In these situations a live CD or a bootable USB flash distro can help. The first installation CD of Slackware Linux is also a busybox-based live CD, and I use it in situations like those mentioned above.
But sometimes, one needs more. For example, you may want to resize partitions on a hard drive, or perform a network test while the hard drive can't be used. I have found a Slackware-based project called Recovery Is Possible (RIP) by Kent Robotti to be the perfect tool in those situations. In addition to "standard" programs for maintaining different types of file systems, it includes parted and partimage and a number of programs to deal with NTFS: mkntfs, ntfsresize, ntfsclone, and ntfsmount.

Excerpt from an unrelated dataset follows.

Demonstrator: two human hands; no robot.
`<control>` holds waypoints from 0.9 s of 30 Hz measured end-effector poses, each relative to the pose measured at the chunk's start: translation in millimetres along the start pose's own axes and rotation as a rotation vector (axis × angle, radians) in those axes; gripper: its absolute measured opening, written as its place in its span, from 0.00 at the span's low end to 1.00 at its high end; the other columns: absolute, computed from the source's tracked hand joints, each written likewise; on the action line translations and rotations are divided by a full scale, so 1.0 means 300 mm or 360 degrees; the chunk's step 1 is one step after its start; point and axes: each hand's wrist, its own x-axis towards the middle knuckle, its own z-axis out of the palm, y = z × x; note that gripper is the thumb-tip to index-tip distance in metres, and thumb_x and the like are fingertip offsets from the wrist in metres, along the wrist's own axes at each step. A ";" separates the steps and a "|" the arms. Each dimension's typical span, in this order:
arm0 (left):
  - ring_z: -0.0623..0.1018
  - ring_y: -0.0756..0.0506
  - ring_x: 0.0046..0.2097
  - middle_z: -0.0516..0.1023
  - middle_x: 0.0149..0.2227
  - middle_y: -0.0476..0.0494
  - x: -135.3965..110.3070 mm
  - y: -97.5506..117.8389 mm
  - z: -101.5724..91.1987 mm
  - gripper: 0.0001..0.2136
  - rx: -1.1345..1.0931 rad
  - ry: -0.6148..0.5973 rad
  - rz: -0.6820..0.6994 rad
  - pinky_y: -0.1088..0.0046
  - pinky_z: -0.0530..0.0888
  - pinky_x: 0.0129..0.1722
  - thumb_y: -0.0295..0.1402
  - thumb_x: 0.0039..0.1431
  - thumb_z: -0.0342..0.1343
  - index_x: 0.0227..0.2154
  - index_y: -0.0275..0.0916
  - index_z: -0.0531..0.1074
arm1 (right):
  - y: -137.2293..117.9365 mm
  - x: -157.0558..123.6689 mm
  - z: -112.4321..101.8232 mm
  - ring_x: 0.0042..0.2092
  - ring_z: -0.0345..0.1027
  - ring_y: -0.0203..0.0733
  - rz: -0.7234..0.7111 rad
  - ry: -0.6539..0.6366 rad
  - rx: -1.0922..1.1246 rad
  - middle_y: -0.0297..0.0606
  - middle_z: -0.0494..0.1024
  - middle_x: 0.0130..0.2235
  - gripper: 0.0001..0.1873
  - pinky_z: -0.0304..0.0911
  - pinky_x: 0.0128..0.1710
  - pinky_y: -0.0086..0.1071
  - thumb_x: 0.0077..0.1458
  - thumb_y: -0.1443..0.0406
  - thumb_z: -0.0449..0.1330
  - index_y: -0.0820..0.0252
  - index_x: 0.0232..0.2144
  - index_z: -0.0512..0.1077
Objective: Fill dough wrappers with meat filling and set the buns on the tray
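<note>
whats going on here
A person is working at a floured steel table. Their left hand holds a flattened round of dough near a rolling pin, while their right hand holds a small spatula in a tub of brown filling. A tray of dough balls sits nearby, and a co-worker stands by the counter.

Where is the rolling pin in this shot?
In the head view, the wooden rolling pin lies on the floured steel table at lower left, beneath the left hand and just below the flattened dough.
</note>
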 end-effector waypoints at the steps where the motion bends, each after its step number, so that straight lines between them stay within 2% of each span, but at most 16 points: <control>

Besides these, RIP includes htop, which is a nice replacement for the traditional top utility, and a number of programs to use in networking, such as Lynx, Mutt, Fetchmail, NcFTP, and wget, and even a program to view information and change user passwords in a Windows NT/XP SAM user database file.
RIP is only around 30MB in size, and thus can be downloaded even over a slow connection. In spite of its small size, RIP includes some useful apps, such as ccal, a "colorized" version of cal that can be configured to work as an organizer. A complete list of programs included in the latest version of RIP is in the contents.txt file.
You can find a number of other interesting RIP-based projects, including a FreeBSD version of RIP, at the project Web site. Overall, I have found RIP to be perfectly polished. I think it's a tool Linux and perhaps experienced Windows users should always have on hand.